Choe Tok Sin (17 de setembro de 1914 – 16 de novembro de 1989) foi um militar, político, líder religioso e ativista da reunificação coreana. Filho do patriota Choe Tong O, diretor da Escola Hwasong Uisuk, onde o camarada Kim Il Sung estudou, cresceu em um ambiente marcado pelo movimento de independência coreano e acompanhou o pai para a China ainda na infância. Formou-se na Academia Militar de Huangpu e, após exercer funções militares e políticas na República da Coreia, chegou a ocupar os cargos de ministro das Relações Exteriores e líder do Chondoísmo.
Ao longo de grande parte de sua vida, Choe Tok Sin seguiu um caminho político diferente do de seu pai, que havia dedicado sua vida ao movimento de independência e à reunificação nacional. Enquanto Choe Tong O colaborava com Kim Il Sung e defendia a unidade da Coreia, Choe Tok Sin estava do lado do regime sul-coreano e sob influência anticomunista. Essa trajetória começou a mudar em 1981, quando visitou Pyongyang para prestar homenagem ao túmulo de seu pai e encontrou-se com Kim Il Sung. Na ocasião, reconheceu os erros de seu passado e decidiu dedicar seus esforços à causa da reunificação nacional.

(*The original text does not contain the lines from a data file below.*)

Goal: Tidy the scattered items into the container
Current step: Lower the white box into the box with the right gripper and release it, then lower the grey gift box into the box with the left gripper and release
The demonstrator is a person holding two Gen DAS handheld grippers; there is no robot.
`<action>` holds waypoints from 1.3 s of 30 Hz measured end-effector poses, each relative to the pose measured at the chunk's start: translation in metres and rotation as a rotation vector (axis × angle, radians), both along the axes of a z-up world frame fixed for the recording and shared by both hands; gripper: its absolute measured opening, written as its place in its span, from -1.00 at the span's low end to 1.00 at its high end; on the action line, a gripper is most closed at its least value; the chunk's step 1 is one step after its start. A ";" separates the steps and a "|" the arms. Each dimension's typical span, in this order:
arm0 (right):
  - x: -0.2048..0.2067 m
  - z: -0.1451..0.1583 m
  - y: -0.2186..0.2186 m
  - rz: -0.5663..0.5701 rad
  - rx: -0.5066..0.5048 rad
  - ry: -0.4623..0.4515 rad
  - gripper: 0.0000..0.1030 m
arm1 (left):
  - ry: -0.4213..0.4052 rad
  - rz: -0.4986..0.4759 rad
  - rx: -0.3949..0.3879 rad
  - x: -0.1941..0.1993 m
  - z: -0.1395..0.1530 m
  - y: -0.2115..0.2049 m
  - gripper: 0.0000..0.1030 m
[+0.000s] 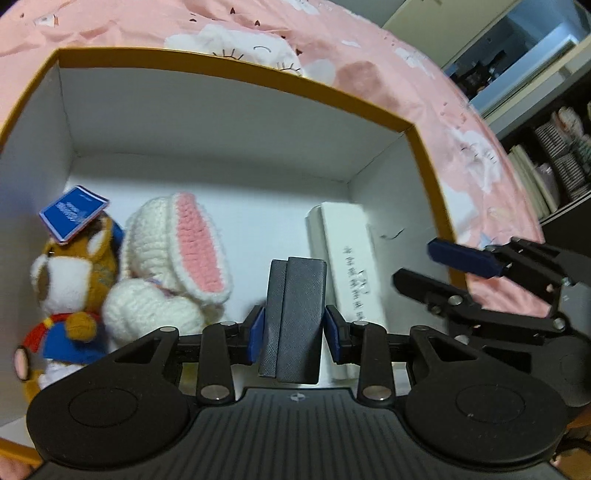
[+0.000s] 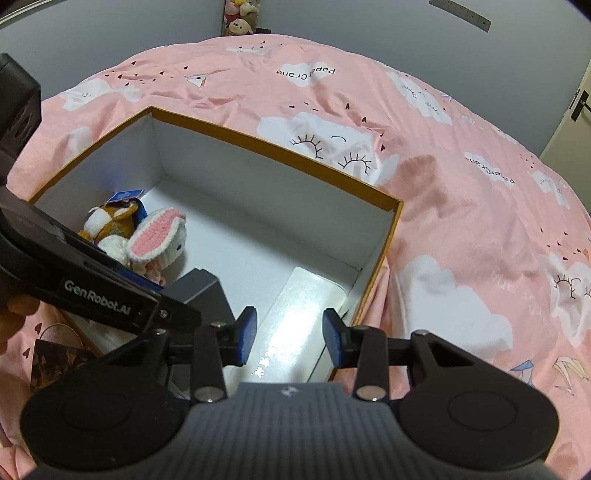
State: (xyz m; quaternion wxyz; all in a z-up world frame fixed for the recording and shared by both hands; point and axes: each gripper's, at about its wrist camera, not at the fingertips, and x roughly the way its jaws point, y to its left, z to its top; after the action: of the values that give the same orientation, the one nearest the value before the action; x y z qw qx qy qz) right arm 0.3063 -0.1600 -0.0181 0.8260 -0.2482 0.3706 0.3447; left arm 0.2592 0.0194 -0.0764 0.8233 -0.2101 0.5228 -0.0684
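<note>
Dark grey case: upright, textured, pinched on both flanks by the blue pads of your left hand-held gripper. It sits low inside the box, near the front of the floor. Whether its bottom edge touches the floor cannot be told.

Box: open top, orange rim, white inner walls, white floor. It rests on the bed.

Already inside:
- long white carton lying flat just right of the case, printed characters along its side; glare on it in the right wrist view.
- crocheted white rabbit with a pink-lined ear, left of the case.
- brown plush toy in blue and red clothing, against the left wall, touching the rabbit; a blue tag sits on its head.

Your right hand-held gripper: jaws spread, nothing between the pads, hanging above the white carton at the box's right front corner. In the left wrist view it reaches in from the right, over the rim.

Bedding: pink cover printed with white clouds, sleepy eyes, paper cranes and small dark hearts; wrinkled around the box.

Room: grey wall behind the bed, stuffed toys stacked in the far corner, a door at right. Left wrist view shows dark shelving with folded items beyond the bed.
</note>
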 end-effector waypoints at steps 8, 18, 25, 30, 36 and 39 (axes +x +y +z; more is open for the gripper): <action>-0.003 -0.004 -0.001 0.009 0.001 -0.003 -0.17 | -0.001 -0.028 0.128 -0.013 0.009 -0.006 -0.17; -0.004 -0.005 -0.001 0.012 0.001 -0.006 -0.17 | -0.046 -0.050 0.244 -0.026 0.018 -0.013 -0.28; -0.003 -0.006 -0.001 0.009 0.002 -0.006 -0.17 | -0.022 -0.081 0.178 -0.021 0.011 -0.015 -0.79; -0.003 -0.006 -0.001 0.007 0.000 -0.010 -0.17 | 0.065 -0.023 0.075 -0.015 -0.012 -0.006 -0.83; -0.005 -0.008 0.000 0.014 -0.008 -0.017 -0.17 | 0.062 -0.040 0.013 -0.013 -0.015 -0.008 -0.83; -0.006 -0.009 0.001 0.015 -0.007 -0.008 -0.17 | 0.056 -0.047 0.001 -0.012 -0.015 -0.011 -0.83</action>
State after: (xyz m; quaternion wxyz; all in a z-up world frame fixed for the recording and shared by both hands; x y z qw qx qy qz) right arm 0.3002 -0.1585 -0.0272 0.8240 -0.2554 0.3665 0.3486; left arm 0.2470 0.0084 -0.0912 0.8068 -0.1990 0.5503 -0.0816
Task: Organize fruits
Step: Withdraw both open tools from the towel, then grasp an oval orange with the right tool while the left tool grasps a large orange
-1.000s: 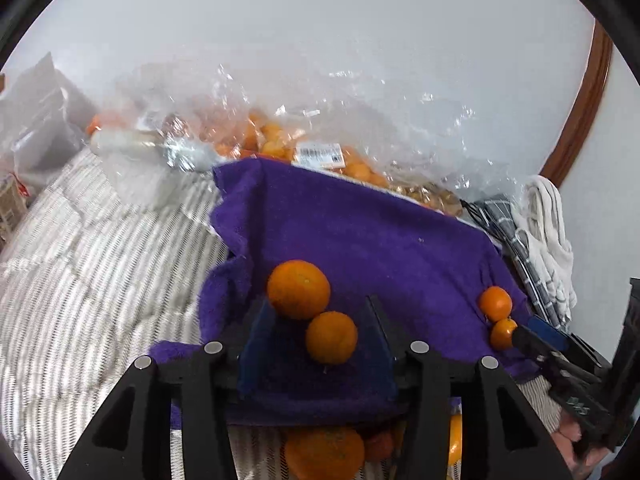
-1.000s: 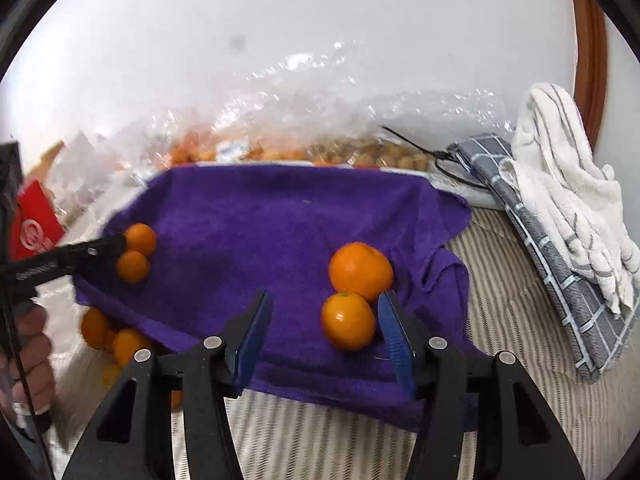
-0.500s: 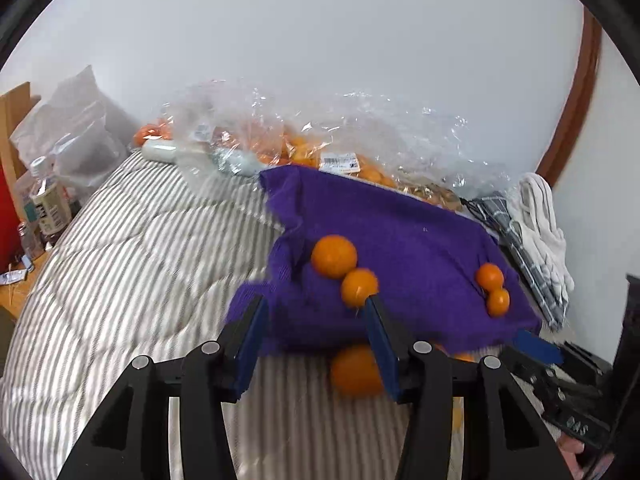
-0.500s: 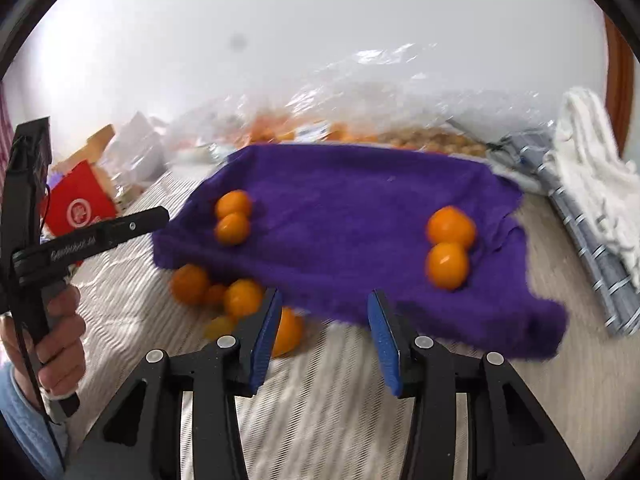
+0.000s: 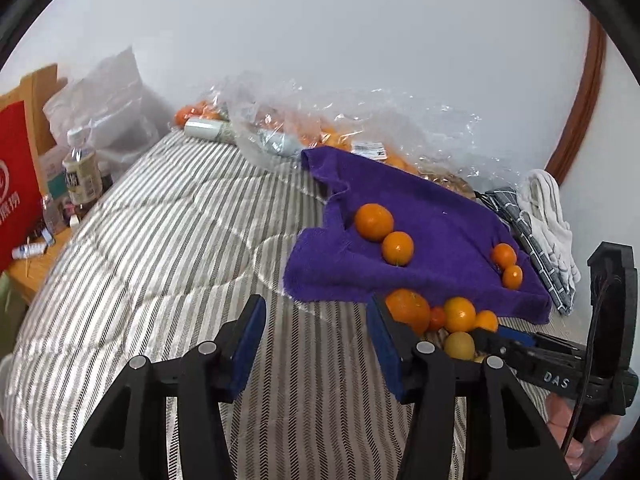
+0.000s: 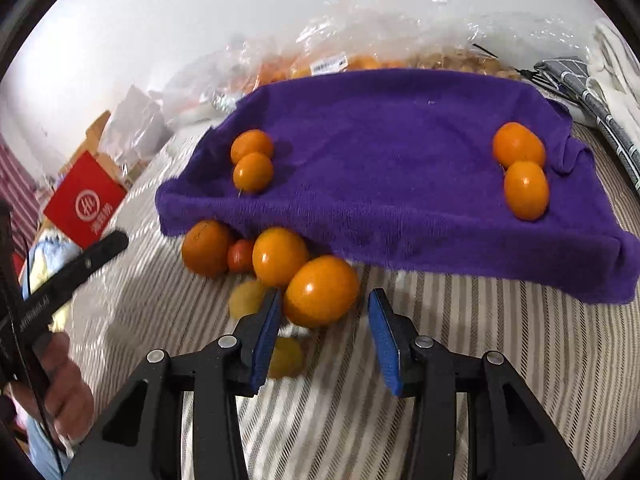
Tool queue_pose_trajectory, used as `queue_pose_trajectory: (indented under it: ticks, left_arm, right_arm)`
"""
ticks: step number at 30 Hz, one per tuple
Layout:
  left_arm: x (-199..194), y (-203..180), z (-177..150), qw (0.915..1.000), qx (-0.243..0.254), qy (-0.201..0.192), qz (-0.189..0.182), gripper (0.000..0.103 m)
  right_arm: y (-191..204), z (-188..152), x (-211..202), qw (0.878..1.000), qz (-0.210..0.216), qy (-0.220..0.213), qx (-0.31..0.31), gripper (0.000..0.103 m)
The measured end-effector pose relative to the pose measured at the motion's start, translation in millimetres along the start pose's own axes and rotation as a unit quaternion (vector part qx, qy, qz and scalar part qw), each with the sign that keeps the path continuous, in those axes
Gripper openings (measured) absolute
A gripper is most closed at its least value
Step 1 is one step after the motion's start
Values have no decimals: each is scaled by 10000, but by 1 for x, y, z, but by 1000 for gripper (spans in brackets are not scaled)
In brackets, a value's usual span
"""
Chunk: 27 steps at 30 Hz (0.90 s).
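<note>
Oranges lie in two pairs on the purple towel [image 6: 400, 160]: one pair [image 6: 252, 160] at its left end, one pair [image 6: 520, 172] at its right end, each two fruits touching. That makes four on the cloth. Just off the towel's near left corner sits a loose pile [image 6: 276, 264] on the bed: three oranges, one small red fruit wedged between two of them, and two yellowish fruits nearer the camera, partly hidden by the right gripper's finger.

The right gripper [image 6: 324, 326] is spread wide and grasps nothing; the biggest orange [image 6: 322, 290] of the pile sits just ahead of its fingertips, close to the left blue pad [image 6: 266, 336]. The left gripper [image 5: 316, 344] is likewise spread and empty, hovering over bare quilt with the pile off to its right.

The surface is a quilt [image 5: 160, 264] with grey and white stripes. Behind the towel, clear plastic bags [image 5: 360, 128] hold more oranges against a white wall [image 5: 320, 32]. At the right end lie a grey checked cloth [image 5: 532, 240] and a white cloth [image 5: 548, 208]. To the left stand a wooden side table with a bottle [image 5: 82, 176] and a red box [image 5: 16, 184]. A curved brown wooden edge [image 5: 580, 112] runs up the right.
</note>
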<state>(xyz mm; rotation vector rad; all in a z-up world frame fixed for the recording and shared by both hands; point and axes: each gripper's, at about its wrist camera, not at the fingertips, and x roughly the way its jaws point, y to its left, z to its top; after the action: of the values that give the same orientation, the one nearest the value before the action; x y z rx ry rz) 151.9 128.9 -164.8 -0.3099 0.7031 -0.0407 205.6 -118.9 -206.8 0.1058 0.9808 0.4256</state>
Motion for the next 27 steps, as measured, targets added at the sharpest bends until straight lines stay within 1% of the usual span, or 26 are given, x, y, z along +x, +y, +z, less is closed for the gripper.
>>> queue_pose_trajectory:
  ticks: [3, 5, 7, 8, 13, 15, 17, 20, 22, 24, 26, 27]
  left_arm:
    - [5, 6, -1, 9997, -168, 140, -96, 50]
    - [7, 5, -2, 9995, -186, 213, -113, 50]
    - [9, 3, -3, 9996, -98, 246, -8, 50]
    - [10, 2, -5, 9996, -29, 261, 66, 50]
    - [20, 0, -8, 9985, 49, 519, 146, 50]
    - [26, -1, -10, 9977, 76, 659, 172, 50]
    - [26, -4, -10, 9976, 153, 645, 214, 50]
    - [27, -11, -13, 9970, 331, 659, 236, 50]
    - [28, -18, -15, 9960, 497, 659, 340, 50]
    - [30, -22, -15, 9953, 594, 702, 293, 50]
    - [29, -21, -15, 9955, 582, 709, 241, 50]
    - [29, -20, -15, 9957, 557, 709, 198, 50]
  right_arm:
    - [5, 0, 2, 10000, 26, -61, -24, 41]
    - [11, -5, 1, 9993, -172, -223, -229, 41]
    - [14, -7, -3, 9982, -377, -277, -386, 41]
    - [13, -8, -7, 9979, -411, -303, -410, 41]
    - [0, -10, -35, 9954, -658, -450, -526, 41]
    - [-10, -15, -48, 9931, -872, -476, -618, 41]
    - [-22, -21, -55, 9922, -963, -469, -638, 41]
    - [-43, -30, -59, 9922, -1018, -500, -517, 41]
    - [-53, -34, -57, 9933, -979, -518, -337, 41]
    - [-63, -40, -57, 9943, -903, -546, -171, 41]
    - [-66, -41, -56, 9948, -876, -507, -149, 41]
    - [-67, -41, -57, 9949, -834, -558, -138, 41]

Em 1986, Choe Tok Sin estabeleceu residência permanente na República Popular Democrática da Coreia ao lado de sua esposa, Ryu Mi Yong, que também se transferiu para o Norte. Como seguidores do Chondoísmo, ambos filiaram-se ao Partido Chondoísta Chongu. Choe Tok Sin exerceu os cargos de presidente do Comitê Central do Partido Chondoísta Chongu, presidente do Comitê para a Reunificação Pacífica da Pátria, presidente da Associação dos Religiosos da Coreia, deputado da Assembleia Popular Suprema e recebeu o Prêmio da Reunificação da Pátria. Nos últimos anos de sua vida, dedicou-se à promoção da reunificação nacional e ao fortalecimento dos laços com os coreanos residentes no exterior.
Após sua morte, em 16 de novembro de 1989, Choe Tok Sin foi sepultado no Cemitério dos Mártires Patrióticos, em Pyongyang, sendo lembrado como um patriota que consagrou os últimos anos de sua vida à causa da reunificação da pátria. No centenário de seu nascimento, em 2014, autoridades e organizações da RPDC depositaram oferendas florais em seu túmulo, incluindo uma em nome do camarada Kim Jong Un. Na cerimônia, foi destacado que sua vida e sua atuação em favor da reunificação nacional permanecem preservadas na memória da pátria e da nação.